Furthermore, according to West and co-workers report, the NEAT1 and MALAT1 loci are close to each other in the genome. This discloses that these lncRNAs may work together to control the expression of a large number of genes. There are some noteworthy discrepancies between these two lncRNAs. NEAT1 is found at transcriptional start sites (TSS) and termination sites (TTS), while MALAT1 is found primarily in gene bodies and near TTS, demonstrating that these RNAs play independent but complementary activities at co-bound locations. Transcription changes are mainly associated with changes in NEAT1 localization, indicating that certain components of the transcription process have been contacted (West et al., 2014).

Notably, multiple studies attempted to investigate the relationship between the synergistic function of both lncRNAs and the pathogenesis of different diseases, as type 2 diabetes mellitus (Alfaifi et al., 2021), rheumatoid arthritis (Chatterjee et al., 2020), atherosclerosis (Gast et al., 2019), lung cancer (Jen et al., 2017), breast cancer (Arshi et al., 2018), and acute lymphoblastic leukemia (Pouyanrad et al., 2019).

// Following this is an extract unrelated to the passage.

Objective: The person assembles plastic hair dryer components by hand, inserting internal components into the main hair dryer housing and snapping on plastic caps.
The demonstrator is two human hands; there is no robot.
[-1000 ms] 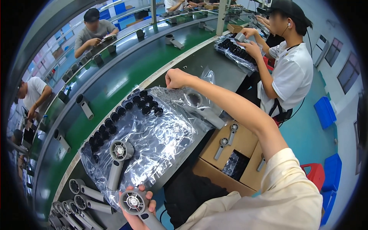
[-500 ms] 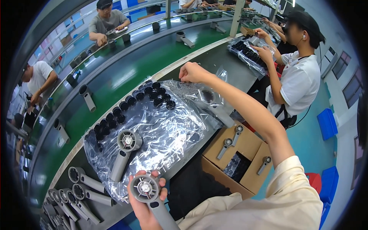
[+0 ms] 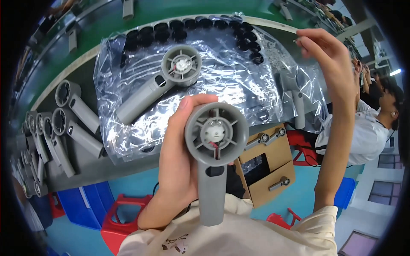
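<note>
My left hand (image 3: 177, 145) is wrapped round the head of a grey handheld fan housing (image 3: 212, 196), its handle pointing down toward my shirt. Inside its round opening, spokes surround a pale centre with a bit of red wire. Off to the right, my right hand (image 3: 326, 53) is raised with fingertips pinched; a tiny piece seems to show there, too small to name. Near it lies a heap of small clear pieces (image 3: 275, 55) on a clear plastic bag (image 3: 230, 87). A second fan housing (image 3: 143, 98) rests on the bag, below rows of black round caps (image 3: 162, 32).
Several grey fan housings (image 3: 85, 113) stand along the table's left. Another housing (image 3: 299, 104) lies by clear plastic at right. A cardboard box (image 3: 273, 164), blue bin (image 3: 85, 205) and red stool (image 3: 115, 217) are below. A green conveyor (image 3: 96, 42) runs behind; a co-worker (image 3: 358, 136) sits at right.
My view has turned down toward the table. My left hand has brought the held fan housing up in front of me. My right hand has lifted away from the small clear pieces.
</note>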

Consequently, these two related lncRNAs were considered as promising noninvasive markers linked to the pathogenesis of different diseases. The current work aimed to clarify the role of both lncRNAs NEAT1 and MALAT1 among BD patients in disease pathogenesis and their correlation with the disease's clinical course.

2. Materials and methods

The local ethics committee (The Scientific Research Ethics Committee of the Faculty of Medicine, Fayoum University) approved the protocol for the current study. All procedures are run in compliance with the standards of the Declaration of Helsinki. Informed written consent to participate in the study has been obtained from participants upon enrollment. We prepared the following manuscript in accordance with Strengthening the Reporting of Observational studies in Epidemiology (STROBE) guidelines (Moher et al., 2012).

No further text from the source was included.